● **The task**:
Two lines mark the range in the entries below: the one holding "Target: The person" and the one holding "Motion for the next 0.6". Set down those two and all lines between them, exactly.

● **Supplied data**:
____________

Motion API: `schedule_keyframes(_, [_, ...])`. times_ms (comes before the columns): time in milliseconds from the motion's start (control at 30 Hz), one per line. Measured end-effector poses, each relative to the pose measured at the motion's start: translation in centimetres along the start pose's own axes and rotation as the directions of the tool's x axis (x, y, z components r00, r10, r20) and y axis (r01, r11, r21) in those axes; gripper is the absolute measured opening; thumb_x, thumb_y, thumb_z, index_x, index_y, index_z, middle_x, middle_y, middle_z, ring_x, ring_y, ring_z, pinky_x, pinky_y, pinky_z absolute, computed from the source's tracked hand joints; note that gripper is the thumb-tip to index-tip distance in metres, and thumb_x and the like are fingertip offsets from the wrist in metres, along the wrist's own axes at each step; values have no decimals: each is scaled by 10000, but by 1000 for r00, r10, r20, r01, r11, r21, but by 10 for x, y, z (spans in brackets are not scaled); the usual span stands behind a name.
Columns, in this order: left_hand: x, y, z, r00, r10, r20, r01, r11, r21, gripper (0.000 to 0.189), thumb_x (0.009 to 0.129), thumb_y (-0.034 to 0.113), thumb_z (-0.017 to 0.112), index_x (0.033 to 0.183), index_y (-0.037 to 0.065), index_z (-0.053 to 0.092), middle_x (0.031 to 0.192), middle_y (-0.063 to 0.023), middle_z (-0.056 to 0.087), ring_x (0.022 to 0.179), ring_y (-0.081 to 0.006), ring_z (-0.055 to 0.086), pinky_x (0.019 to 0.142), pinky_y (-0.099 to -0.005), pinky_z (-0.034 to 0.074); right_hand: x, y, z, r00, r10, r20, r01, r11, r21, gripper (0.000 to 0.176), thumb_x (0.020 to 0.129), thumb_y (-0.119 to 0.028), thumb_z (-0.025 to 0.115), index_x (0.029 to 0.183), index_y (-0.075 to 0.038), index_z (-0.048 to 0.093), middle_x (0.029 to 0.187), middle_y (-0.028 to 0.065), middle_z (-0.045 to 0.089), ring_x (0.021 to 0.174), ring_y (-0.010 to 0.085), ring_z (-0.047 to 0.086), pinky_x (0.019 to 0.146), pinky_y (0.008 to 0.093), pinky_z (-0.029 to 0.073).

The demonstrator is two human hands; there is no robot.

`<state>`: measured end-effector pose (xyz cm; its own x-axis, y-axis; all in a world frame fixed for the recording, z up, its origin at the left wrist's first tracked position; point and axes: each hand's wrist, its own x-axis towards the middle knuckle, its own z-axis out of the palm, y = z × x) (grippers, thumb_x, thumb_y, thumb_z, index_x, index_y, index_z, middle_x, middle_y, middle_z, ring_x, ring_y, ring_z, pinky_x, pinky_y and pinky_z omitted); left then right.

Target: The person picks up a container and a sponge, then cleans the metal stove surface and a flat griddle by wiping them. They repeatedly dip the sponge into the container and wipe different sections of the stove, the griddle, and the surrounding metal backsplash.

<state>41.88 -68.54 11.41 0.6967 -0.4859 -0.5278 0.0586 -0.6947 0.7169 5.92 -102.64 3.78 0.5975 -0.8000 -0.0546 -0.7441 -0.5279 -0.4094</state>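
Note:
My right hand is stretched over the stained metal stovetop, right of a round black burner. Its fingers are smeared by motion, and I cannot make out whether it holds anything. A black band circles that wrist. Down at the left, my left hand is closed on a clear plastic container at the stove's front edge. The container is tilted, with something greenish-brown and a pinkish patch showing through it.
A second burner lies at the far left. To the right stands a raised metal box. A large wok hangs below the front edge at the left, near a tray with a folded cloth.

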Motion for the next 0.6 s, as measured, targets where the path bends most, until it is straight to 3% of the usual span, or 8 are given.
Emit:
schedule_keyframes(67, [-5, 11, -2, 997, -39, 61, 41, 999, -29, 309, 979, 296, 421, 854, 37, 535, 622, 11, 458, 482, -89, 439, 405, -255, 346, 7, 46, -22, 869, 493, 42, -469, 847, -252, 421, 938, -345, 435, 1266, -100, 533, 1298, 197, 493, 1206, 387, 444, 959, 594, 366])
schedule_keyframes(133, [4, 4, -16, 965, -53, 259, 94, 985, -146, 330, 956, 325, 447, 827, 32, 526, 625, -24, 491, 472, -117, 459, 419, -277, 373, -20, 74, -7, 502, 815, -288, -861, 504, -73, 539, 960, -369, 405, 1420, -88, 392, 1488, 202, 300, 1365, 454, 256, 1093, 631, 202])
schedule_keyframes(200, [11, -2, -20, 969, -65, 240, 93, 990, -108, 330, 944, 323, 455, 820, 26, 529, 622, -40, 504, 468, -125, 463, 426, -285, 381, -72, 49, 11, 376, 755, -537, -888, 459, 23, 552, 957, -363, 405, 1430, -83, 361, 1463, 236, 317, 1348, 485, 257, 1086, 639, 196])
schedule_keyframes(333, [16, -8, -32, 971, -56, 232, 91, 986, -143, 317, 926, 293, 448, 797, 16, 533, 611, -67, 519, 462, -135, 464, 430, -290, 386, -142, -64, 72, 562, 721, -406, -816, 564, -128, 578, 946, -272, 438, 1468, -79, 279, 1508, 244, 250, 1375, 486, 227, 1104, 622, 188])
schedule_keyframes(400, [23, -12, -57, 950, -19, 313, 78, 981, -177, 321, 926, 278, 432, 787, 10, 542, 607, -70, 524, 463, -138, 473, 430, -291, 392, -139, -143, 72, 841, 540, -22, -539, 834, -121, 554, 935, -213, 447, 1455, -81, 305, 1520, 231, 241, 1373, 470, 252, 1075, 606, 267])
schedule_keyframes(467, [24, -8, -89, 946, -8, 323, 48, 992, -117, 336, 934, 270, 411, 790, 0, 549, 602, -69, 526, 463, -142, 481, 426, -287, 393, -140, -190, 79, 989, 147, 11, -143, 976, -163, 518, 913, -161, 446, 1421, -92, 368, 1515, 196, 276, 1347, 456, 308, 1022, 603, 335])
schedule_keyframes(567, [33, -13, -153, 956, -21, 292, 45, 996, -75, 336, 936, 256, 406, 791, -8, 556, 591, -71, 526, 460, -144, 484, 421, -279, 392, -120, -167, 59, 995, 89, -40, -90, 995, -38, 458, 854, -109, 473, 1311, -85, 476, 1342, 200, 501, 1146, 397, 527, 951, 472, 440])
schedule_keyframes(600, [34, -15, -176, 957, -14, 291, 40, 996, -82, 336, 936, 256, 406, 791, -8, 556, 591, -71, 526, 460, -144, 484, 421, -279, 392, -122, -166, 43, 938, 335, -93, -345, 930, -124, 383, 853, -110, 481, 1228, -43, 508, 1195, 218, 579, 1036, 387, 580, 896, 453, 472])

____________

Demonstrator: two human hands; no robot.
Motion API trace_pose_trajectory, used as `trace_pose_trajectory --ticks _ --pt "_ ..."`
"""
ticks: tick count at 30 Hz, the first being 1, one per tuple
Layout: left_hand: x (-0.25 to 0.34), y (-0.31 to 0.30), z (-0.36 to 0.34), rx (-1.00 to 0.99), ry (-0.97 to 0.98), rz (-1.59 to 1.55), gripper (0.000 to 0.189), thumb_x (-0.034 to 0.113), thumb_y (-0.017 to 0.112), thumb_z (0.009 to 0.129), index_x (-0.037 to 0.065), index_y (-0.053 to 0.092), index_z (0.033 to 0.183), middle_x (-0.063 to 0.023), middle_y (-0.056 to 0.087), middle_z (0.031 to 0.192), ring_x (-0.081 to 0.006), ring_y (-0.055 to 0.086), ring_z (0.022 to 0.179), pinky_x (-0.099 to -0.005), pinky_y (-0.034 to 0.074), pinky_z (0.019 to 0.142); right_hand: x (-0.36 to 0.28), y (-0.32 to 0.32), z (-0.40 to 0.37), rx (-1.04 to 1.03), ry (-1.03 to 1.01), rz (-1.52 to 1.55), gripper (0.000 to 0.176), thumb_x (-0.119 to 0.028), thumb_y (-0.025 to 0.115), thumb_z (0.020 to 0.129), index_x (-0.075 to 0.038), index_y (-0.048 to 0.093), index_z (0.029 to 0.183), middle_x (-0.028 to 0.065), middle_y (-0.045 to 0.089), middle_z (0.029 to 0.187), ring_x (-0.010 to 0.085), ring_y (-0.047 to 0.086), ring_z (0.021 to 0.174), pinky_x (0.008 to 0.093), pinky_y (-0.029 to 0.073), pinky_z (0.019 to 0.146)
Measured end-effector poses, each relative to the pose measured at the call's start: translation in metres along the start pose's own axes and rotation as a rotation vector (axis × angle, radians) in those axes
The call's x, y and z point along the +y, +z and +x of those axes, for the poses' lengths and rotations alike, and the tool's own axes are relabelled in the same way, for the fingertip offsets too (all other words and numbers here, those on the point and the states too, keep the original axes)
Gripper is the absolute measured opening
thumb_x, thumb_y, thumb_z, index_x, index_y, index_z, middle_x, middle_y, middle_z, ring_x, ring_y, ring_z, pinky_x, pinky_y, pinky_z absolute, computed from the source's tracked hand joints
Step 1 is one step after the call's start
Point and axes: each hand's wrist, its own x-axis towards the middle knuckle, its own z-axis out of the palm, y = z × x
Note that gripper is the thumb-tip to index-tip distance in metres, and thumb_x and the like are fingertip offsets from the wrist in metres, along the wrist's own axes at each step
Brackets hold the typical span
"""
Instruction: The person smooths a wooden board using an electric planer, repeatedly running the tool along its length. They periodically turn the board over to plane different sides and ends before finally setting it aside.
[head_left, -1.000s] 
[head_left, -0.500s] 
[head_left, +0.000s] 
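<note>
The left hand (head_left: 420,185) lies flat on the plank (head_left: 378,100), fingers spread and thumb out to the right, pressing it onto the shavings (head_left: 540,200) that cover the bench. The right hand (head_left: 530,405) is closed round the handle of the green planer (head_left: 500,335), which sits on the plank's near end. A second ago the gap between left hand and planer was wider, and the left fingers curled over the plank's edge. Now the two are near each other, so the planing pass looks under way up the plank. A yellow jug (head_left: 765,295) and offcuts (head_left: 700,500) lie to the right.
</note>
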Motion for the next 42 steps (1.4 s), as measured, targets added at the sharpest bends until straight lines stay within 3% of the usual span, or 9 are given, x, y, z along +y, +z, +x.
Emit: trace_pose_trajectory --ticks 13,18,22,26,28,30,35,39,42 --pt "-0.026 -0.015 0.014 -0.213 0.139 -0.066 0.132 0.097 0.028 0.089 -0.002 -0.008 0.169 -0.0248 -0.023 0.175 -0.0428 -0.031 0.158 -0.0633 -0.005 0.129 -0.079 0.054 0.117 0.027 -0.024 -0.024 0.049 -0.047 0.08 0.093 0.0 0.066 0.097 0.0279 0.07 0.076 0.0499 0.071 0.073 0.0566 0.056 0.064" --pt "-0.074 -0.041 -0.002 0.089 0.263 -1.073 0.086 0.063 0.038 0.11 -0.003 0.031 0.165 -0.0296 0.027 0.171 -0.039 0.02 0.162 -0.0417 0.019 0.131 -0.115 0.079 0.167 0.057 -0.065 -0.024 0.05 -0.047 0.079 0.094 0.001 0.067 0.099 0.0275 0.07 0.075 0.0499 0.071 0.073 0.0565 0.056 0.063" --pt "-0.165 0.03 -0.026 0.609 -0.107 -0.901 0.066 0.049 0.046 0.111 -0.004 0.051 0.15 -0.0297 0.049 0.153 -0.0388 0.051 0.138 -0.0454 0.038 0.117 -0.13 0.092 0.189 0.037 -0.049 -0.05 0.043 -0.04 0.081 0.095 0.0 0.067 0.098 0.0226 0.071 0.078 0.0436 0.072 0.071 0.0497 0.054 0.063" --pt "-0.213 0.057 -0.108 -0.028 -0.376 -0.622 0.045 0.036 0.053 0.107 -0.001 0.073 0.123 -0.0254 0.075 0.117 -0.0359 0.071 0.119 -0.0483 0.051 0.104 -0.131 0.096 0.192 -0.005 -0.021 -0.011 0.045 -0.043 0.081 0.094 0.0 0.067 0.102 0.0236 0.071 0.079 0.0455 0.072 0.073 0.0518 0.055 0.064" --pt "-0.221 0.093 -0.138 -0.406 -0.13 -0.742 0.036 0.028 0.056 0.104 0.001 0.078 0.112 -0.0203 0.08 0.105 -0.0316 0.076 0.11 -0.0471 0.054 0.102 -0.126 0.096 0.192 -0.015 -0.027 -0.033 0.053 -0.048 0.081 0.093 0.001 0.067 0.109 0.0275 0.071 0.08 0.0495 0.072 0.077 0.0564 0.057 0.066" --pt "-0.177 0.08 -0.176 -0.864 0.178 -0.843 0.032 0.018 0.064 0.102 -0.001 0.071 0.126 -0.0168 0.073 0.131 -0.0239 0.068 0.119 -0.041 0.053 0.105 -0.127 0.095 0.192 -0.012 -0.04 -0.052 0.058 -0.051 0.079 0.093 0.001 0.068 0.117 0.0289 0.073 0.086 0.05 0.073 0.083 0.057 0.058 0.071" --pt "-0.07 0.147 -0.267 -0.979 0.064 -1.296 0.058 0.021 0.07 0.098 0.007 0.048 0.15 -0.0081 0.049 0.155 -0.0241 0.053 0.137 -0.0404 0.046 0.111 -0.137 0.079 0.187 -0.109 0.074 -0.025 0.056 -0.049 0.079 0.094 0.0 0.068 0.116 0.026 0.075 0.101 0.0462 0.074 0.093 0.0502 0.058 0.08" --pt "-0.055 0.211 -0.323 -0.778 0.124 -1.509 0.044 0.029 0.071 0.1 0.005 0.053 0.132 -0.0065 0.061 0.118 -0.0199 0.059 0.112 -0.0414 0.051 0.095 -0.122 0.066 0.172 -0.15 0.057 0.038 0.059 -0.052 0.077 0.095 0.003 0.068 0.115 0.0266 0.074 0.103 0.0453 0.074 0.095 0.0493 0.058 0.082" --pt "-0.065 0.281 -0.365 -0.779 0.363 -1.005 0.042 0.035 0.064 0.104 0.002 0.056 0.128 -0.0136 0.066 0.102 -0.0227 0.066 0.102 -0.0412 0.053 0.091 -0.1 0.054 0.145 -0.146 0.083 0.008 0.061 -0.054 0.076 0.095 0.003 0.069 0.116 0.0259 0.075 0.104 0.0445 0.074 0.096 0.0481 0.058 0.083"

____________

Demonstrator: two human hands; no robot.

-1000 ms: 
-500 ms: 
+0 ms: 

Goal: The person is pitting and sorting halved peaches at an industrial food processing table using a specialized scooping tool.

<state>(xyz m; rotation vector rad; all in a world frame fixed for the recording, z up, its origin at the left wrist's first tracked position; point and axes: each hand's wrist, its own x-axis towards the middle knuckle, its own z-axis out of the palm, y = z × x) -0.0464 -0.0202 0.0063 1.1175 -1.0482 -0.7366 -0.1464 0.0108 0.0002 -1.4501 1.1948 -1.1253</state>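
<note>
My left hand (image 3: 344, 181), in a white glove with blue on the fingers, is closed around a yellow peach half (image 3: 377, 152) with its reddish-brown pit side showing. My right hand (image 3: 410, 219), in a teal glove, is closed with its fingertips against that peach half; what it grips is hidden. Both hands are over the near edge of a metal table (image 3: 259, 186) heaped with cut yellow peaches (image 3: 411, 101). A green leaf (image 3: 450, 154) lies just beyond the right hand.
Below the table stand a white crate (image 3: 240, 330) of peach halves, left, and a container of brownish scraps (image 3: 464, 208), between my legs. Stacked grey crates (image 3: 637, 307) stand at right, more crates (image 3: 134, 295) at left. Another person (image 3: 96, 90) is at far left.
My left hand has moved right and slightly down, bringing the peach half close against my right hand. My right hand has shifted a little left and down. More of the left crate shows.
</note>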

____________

● **Output for this task**:
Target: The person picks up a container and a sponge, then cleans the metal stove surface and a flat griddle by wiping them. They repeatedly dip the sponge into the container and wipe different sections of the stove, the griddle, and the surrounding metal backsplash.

<state>41.88 -68.54 11.41 0.6967 -0.4859 -0.5278 0.0586 -0.6947 0.7169 5.92 -102.64 3.78 0.5975 -0.8000 -0.0546 -0.7441 -0.5279 -0.4094</state>
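Note:
My right hand is stretched over the stained metal stovetop, right of a round black burner. Its fingers are smeared by motion, and I cannot make out whether it holds anything. A black band circles that wrist. Down at the left, my left hand is closed on a clear plastic container at the stove's front edge. The container is tilted, with something greenish-brown and a pinkish patch showing through it.
A second burner lies at the far left. To the right stands a raised metal box. A large wok hangs below the front edge at the left, near a tray with a folded cloth.
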
Motion for the next 0.6 s, as measured, targets where the path bends most, until it is straight to 3% of the usual span, or 8 are given.

This is the complete output.